### WORK ORDER
What you return should match the data below exactly, with no pictures in it.

--- SUPPLIED DATA Enclosed Below ---

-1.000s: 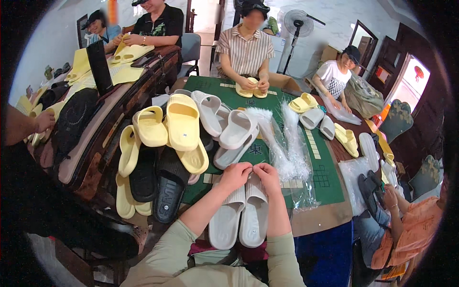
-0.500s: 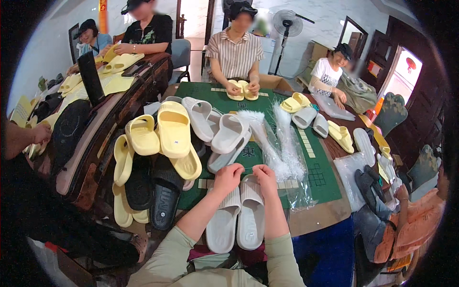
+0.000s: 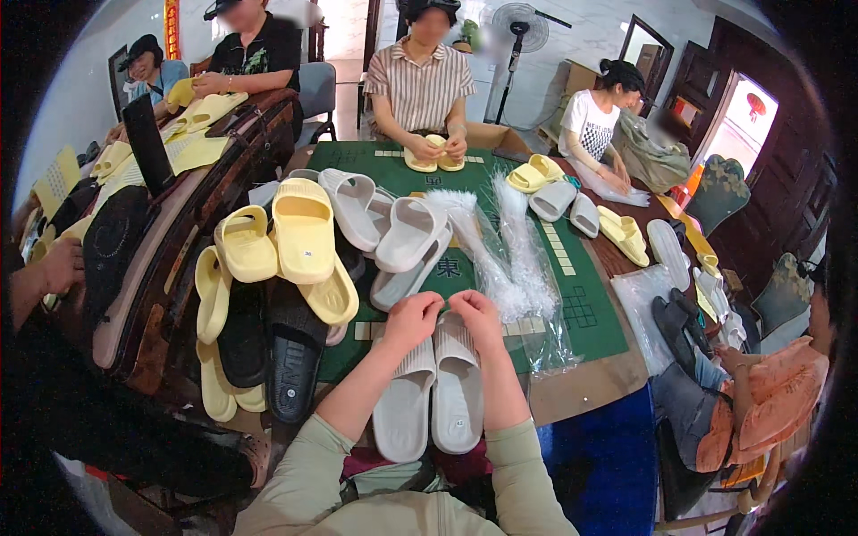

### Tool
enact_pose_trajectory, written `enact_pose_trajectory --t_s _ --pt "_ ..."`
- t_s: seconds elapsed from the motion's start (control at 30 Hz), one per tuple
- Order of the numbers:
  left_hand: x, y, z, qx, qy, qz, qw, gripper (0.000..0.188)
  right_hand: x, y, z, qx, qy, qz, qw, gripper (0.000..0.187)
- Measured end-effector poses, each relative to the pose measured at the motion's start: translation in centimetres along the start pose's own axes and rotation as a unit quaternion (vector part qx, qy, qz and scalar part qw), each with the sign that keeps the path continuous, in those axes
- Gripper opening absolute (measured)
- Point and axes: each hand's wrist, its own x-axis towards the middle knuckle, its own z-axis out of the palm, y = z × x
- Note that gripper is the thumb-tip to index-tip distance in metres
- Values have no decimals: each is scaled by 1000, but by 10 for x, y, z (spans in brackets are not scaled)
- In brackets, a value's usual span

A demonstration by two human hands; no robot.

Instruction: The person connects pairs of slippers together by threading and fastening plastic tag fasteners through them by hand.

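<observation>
A pair of light grey slides [image 3: 402, 415] lies side by side at the near table edge, heels toward me. Over their toe ends, my left hand [image 3: 413, 320] and my right hand [image 3: 476, 318] are closed in pinches, fingertips almost meeting. What the fingertips hold, if anything, is too small to make out. Just beyond the left hand are more grey slides [image 3: 411, 237]. Two bundles of thin clear-white strands [image 3: 527, 259], partly in clear plastic, lie beyond the right hand.
Yellow slides [image 3: 304, 228] and black slides [image 3: 298, 362] are piled left of my hands. A green mat [image 3: 585, 335] covers the table. Across it, a person in a striped shirt [image 3: 420, 89] handles yellow slides. More footwear and plastic bags [image 3: 645, 308] lie at right, with people seated around.
My pinched fingertips have come slightly closer together above the slides. The whole view has shifted a little. The person in white at right has turned their head downward.
</observation>
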Motion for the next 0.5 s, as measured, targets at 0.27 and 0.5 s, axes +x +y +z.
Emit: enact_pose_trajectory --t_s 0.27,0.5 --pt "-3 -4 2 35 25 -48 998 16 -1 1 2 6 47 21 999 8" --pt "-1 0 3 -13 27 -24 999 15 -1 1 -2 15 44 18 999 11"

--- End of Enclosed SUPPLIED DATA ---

### EXERCISE OUTPUT
-1.000s: 
-0.500s: 
+0.000s: 

### Tool
enact_pose_trajectory, written `enact_pose_trajectory --t_s _ --pt "_ ..."`
- t_s: seconds elapsed from the motion's start (control at 30 Hz), one per tuple
- Order of the numbers:
  left_hand: x, y, z, qx, qy, qz, qw, gripper (0.000..0.188)
  right_hand: x, y, z, qx, qy, qz, qw, gripper (0.000..0.187)
- Measured end-effector poses, each relative to the pose measured at the motion's start: translation in centimetres along the start pose's own axes and rotation as a unit quaternion (vector part qx, qy, qz and scalar part qw), each with the sign that keeps the path continuous, in those axes
- Gripper opening absolute (measured)
- Point and axes: each hand's wrist, its own x-axis towards the middle knuckle, its own z-axis out of the palm, y = z × x
- Note that gripper is the thumb-tip to index-tip distance in metres
- Values have no decimals: each is scaled by 1000, but by 10 for x, y, z (spans in brackets are not scaled)
- In brackets, a value's usual span

A demonstration by two human hands; no robot.

Instruction: The person connects pairs of slippers together by threading and fastening plastic tag fasteners through them by hand.

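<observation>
A pair of light grey slides [image 3: 402, 415] lies side by side at the near table edge, heels toward me. Over their toe ends, my left hand [image 3: 413, 320] and my right hand [image 3: 476, 318] are closed in pinches, fingertips almost meeting. What the fingertips hold, if anything, is too small to make out. Just beyond the left hand are more grey slides [image 3: 411, 237]. Two bundles of thin clear-white strands [image 3: 527, 259], partly in clear plastic, lie beyond the right hand.
Yellow slides [image 3: 304, 228] and black slides [image 3: 298, 362] are piled left of my hands. A green mat [image 3: 585, 335] covers the table. Across it, a person in a striped shirt [image 3: 420, 89] handles yellow slides. More footwear and plastic bags [image 3: 645, 308] lie at right, with people seated around.
My pinched fingertips have come slightly closer together above the slides. The whole view has shifted a little. The person in white at right has turned their head downward.
</observation>
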Motion for the next 0.5 s, as measured, targets at 0.27 and 0.5 s, axes +x +y +z.
Emit: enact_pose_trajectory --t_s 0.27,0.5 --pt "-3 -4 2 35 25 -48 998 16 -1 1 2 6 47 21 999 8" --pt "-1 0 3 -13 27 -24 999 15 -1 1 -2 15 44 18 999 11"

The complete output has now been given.